#### ABOUT THIS EXERCISE:
Return the lines from the line containing "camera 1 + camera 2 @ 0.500" onward. Each must match exactly, and the last line of the listing below must be included.

#### GIVEN DATA:

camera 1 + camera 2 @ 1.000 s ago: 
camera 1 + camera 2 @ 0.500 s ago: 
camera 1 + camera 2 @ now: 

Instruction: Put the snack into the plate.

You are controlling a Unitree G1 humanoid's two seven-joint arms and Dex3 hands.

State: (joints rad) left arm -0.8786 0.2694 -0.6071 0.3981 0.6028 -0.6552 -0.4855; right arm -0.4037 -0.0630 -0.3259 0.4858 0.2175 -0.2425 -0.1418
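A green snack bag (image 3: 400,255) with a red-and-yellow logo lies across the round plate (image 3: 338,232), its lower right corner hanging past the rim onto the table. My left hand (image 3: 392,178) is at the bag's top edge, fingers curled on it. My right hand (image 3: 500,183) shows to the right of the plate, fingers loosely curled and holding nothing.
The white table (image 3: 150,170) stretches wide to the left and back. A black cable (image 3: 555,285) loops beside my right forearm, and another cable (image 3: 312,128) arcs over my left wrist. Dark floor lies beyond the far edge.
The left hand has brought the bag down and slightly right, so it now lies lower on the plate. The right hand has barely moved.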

#### EXERCISE RESULT:
camera 1 + camera 2 @ 0.500 s ago: 
camera 1 + camera 2 @ now: 

Instruction: Put the snack into the plate.

You are controlling a Unitree G1 humanoid's two seven-joint arms and Dex3 hands.

State: (joints rad) left arm -0.8786 0.2694 -0.6071 0.3981 0.6028 -0.6552 -0.4855; right arm -0.4037 -0.0630 -0.3259 0.4858 0.2175 -0.2425 -0.1418
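A green snack bag (image 3: 400,255) with a red-and-yellow logo lies across the round plate (image 3: 338,232), its lower right corner hanging past the rim onto the table. My left hand (image 3: 392,178) is at the bag's top edge, fingers curled on it. My right hand (image 3: 500,183) shows to the right of the plate, fingers loosely curled and holding nothing.
The white table (image 3: 150,170) stretches wide to the left and back. A black cable (image 3: 555,285) loops beside my right forearm, and another cable (image 3: 312,128) arcs over my left wrist. Dark floor lies beyond the far edge.
The left hand has brought the bag down and slightly right, so it now lies lower on the plate. The right hand has barely moved.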

What the exercise required is now done.